Once you reach the line containing "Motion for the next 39" in the entries below, write out that line and each one after it down to the line containing "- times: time", exactly and with nothing added.

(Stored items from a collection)
····················
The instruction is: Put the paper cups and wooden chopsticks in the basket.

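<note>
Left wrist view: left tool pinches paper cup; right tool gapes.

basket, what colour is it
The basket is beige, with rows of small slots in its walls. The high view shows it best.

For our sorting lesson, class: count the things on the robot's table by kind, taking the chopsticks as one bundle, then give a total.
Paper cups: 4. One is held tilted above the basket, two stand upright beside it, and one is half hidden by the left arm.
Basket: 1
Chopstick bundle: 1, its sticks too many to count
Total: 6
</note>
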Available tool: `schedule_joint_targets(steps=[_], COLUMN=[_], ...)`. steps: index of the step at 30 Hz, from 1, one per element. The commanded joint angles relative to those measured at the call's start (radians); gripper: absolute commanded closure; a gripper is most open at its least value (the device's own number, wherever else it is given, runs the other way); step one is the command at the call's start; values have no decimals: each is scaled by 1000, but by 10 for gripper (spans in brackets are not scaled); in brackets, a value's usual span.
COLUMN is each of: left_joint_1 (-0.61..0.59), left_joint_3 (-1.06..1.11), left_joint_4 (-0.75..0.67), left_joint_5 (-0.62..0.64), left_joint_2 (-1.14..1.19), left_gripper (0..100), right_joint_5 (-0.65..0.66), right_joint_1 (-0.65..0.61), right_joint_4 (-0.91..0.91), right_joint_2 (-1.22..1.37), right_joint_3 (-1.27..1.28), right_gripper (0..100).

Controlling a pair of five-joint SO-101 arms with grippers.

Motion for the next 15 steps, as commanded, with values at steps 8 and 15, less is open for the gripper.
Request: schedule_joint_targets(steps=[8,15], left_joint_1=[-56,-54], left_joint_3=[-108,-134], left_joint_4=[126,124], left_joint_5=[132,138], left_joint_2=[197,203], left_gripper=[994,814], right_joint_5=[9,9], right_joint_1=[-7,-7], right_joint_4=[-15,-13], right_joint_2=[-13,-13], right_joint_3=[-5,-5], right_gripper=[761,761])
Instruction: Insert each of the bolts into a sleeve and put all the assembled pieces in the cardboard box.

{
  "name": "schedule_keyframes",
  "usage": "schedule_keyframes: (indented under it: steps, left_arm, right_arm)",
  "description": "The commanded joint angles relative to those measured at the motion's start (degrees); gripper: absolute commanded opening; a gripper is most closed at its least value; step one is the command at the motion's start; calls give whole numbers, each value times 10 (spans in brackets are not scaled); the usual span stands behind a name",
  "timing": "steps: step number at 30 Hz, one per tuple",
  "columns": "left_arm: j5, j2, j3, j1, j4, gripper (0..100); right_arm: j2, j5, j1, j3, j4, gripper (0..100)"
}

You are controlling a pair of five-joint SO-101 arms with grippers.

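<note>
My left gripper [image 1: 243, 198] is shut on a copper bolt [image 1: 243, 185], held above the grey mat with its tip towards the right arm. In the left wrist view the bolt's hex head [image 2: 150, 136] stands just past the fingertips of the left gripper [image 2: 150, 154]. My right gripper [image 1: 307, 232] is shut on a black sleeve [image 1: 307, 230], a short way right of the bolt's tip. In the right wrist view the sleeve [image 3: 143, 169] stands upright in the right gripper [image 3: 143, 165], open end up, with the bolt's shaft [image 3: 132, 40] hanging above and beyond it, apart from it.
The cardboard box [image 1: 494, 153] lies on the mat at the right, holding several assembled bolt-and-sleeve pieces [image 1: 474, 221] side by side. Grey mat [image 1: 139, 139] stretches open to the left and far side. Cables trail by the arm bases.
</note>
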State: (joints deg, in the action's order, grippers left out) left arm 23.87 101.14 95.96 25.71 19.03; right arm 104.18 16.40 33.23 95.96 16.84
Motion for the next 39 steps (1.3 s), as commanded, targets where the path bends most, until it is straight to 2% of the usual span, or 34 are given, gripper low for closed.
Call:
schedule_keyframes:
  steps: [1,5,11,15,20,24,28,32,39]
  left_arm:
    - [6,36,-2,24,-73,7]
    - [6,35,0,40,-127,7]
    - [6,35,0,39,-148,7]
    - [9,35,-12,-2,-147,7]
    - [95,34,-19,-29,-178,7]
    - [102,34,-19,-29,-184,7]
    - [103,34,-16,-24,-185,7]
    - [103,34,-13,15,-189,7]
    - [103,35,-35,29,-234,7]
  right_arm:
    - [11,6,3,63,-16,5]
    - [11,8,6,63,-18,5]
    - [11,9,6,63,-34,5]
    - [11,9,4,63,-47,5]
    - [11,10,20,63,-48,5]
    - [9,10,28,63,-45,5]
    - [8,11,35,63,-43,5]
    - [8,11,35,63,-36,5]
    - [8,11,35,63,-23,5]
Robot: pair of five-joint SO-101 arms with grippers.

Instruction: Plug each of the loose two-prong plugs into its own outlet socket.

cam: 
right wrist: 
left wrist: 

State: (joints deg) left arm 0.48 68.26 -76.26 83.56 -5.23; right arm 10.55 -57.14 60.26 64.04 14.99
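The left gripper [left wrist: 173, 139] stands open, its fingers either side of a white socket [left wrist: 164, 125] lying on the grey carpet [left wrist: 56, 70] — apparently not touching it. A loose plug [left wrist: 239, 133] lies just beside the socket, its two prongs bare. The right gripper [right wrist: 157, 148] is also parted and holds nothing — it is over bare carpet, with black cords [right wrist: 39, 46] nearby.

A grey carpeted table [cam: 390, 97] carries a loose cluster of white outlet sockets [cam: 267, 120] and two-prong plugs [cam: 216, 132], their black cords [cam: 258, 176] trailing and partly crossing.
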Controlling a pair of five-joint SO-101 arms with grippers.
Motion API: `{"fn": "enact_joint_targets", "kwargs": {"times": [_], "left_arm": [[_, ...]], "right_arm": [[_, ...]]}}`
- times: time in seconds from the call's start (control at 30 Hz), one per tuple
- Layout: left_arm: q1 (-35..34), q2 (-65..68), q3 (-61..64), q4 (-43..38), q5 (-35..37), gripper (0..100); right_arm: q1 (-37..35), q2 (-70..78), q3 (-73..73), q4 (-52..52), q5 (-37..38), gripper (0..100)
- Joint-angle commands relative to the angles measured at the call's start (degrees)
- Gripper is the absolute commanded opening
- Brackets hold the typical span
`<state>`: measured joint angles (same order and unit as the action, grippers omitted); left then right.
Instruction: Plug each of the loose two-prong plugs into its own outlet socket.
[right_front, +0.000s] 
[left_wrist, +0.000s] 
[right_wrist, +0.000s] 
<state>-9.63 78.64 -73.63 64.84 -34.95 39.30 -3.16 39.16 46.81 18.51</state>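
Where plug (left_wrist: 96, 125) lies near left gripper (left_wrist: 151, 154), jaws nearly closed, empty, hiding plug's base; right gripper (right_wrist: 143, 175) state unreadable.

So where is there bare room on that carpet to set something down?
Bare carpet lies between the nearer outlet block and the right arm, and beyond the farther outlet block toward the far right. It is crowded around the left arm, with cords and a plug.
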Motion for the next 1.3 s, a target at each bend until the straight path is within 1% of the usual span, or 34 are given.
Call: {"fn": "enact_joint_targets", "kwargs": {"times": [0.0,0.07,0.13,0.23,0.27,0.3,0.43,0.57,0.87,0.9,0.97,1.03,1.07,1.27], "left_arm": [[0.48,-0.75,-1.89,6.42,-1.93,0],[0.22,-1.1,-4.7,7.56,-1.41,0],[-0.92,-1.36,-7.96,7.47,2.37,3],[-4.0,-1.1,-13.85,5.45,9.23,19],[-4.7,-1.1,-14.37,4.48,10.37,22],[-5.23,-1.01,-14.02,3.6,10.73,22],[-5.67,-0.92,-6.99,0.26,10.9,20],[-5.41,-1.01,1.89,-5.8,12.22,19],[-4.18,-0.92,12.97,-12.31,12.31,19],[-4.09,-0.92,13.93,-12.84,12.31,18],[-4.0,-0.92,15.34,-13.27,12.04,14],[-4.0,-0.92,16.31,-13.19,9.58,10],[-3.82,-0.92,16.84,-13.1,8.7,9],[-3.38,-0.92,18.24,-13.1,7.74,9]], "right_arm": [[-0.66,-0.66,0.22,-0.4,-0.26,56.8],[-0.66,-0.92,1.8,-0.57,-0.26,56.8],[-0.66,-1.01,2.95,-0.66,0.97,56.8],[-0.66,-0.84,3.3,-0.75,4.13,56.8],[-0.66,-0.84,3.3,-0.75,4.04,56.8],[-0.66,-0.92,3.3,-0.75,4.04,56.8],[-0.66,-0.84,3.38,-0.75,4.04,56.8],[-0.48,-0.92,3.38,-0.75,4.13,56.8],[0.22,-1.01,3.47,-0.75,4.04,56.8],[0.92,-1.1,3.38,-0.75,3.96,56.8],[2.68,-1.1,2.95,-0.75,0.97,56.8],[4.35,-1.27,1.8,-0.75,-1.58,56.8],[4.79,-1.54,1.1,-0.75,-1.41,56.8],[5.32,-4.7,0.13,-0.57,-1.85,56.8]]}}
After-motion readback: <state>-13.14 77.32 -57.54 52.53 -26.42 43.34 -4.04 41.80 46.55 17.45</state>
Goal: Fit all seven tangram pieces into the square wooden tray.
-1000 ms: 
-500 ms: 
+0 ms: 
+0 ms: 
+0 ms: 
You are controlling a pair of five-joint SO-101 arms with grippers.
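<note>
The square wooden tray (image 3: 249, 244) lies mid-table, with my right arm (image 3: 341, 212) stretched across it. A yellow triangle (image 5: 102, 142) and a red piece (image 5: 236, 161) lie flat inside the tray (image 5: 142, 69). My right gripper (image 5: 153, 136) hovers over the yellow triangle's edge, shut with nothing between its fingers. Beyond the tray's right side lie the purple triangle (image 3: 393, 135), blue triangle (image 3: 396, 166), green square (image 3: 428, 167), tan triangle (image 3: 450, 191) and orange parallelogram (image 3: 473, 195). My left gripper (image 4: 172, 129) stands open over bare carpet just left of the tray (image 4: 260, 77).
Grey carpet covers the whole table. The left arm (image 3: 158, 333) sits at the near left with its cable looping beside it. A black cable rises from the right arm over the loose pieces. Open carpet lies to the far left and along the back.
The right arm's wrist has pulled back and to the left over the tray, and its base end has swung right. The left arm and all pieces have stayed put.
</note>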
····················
* Task result *
Motion for the next 39 steps (1.3 s), as commanded, targets where the path bends most, until it is straight to 2% of the usual span, or 34 are given, gripper low for closed.
Call:
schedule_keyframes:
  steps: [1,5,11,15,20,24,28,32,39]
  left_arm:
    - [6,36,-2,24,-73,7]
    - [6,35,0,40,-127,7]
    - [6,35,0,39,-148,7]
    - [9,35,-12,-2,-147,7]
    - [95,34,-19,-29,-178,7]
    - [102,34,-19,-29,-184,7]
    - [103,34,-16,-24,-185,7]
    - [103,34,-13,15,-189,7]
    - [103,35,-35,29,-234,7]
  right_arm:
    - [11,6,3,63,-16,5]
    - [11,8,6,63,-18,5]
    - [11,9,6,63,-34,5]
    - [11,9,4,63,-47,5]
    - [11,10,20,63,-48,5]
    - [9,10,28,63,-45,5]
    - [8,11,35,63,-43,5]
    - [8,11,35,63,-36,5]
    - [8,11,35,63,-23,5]
Robot: pair of five-joint SO-101 arms with grippers.

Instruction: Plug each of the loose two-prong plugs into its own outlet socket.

cam: 
right wrist: 
left wrist: 

State: (joints deg) left arm 0.48 68.26 -76.26 83.56 -5.23; right arm 10.55 -57.14 60.26 64.04 14.99
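The left gripper [left wrist: 173, 139] stands open, its fingers either side of a white socket [left wrist: 164, 125] lying on the grey carpet [left wrist: 56, 70] — apparently not touching it. A loose plug [left wrist: 239, 133] lies just beside the socket, its two prongs bare. The right gripper [right wrist: 157, 148] is also parted and holds nothing — it is over bare carpet, with black cords [right wrist: 39, 46] nearby.

A grey carpeted table [cam: 390, 97] carries a loose cluster of white outlet sockets [cam: 267, 120] and two-prong plugs [cam: 216, 132], their black cords [cam: 258, 176] trailing and partly crossing.
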Controlling a pair of five-joint SO-101 arms with grippers.
Motion API: `{"fn": "enact_joint_targets", "kwargs": {"times": [_], "left_arm": [[_, ...]], "right_arm": [[_, ...]]}}`
- times: time in seconds from the call's start (control at 30 Hz), one per tuple

Nothing more remains for this exercise.